Hardware overview

The cube is made of 6 identical* face pieces that are designed to interlock with each other; each face has 9 acrylic tiles for diffusing the LED light and 18 brass square rods that act as capacitive touch sensors. Behind each of these faces is a circuit board with 9 different RGB addressable LEDs. The circuit design is discussed further in the next section. 

The acrylic tiles are 3.175mm thick with a side length of 15.5mm; they are supported in the 3D printed frame through a friction press and a small 0.5mm lip in the 3D printed frame to ensure they are not pushed in too deep. The edge acrylic pieces have their sides tapered at 45 degrees (see pictures), the current design utilizes friction to hold them in place but they could be glued in place too.

The brass square rods are 3.175 x 3.175 x 15.5mm and also held in place through friction. Small channels are cut in the 3D printed frame for connecting the brass rods to the PCB via wires. 

Inside the cube, the six cube-face circuit boards are connected to a seventh control board and communicate via an I2C bus. Behind the circuit boards is a smaller cube-shaped void, in this void a lithium-ion battery is placed.

In the first image note the small channels that connect the PCB board behind the frame to the brass capacitive touch sensors at the front of the frame. In the second image you can see a the 3D printed model with 9 acrylic tiles and 1 of the 18 brass capacitive touch sensors.

*modification is made to one of the faces to allow for a battery charging port

Electrical overview

See block circuit diagram in the pictures for a broad overview of the circuit

Each of the 3D printed frames has a two-sided circuit board mounted on it. On one side will be 9 RGB addressable LEDs for displaying the colour of the Rubik's cube tiles. The 18 brass capacitive touch sensors will be connected to the circuit board via short wires that fit into the channels cut out of the 3D printed frame, these 18 signal lines will be split into two groups running to one of two MPR121 chips. The MPR121 is a 12 channel capacitive touch chip with four I2C addresses (datasheet link). Due to the limited number of I2C addresses and the need for 12 MPR121 chips (2 for each of the 6 cube faces) a central I2C switch is included for cycling through each of the 6 circuit boards. This central I2C switch is mounted on a seventh control board, that is positioned in the central void of the cube, next to the battery. In addition to controlling the I2C communication it will also have a microcontroller, voltage regulator, and charge control circuits. 

Software overview

The microcontroller will be responsible for periodically collecting the binary state of the 108 capacitive touch sensors (touched/not touched). If a row/column of capacitive touch sensors on any of the faces are touch one after the other and within a certain time threshold a “swipe” will be registered and the LEDs will change colour to reflect a ‘rotation’ of the cube. Touches that are detected that are not part of a “swipe” will be ignored since in order to hold the cube the user will inevitably be making contact with some of the capacitive touch sensors.

Existing Problems

There are two noteworthy shortcomings in the current proof-of-concept design: cube size and battery life. The current design has a side length of 65.3mm whereas the standard Rubik's cube has a side length of 57mm. In hindsight, I could have made a design that adheres to this measurement but I have already cut all the acrylic pieces by hand (most of which are tapered at 45 degrees on one or two of their faces), and I would rather not go through this laborious task again. After all this is merely a fun, proof-of-concept project.

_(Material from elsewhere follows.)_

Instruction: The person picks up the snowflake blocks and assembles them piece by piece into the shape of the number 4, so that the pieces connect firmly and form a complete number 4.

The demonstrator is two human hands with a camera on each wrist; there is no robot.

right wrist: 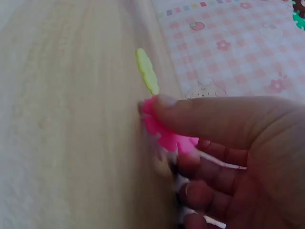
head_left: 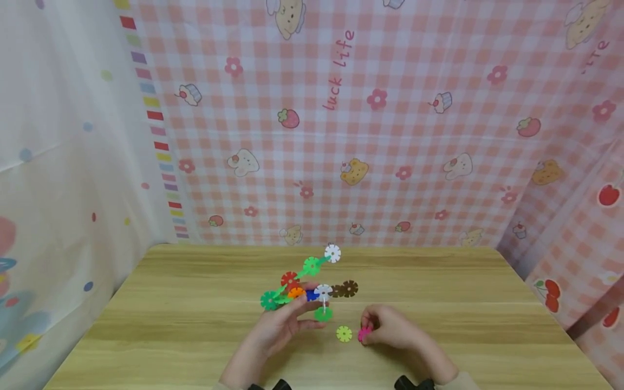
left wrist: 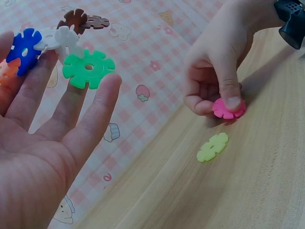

Secondly, the short battery life (currently) prevents this project from being little more than a novelty. I am using a 3.7V 1800mAh lithium-ion battery; this was the largest single cell battery I could find that would fit in the interior cavity of the cube. This is a concern as 54 RGB LEDs will consume significant power, rough estimates put the expected operation time at about 30 minutes. To increase the battery life in future versions I will explore the possibility of using multiple smaller battery cells wired in parallel to form a "battery cube", this design would optimize the efficient use of the interior space. I have not done this in my current design as wiring (and charging) lithium-ion batteries in parallel is non-trivial can be dangerous if not done correctly; I do not currently have the knowledge or experience to feel safe doing this. 


Potential Improvements

Future developments could include installing an inertial measurement unit (e.g. shake the cube in frustration to reset to the solved state), a Bluetooth/phone connection (for tracking speeds, logging progress data, and competing against friends), and a learning program: the cube makes a move and waits for the user to replicate it, repeating this process until the cube is solved (used to teach the user different Rubik’s cube solving algorithms).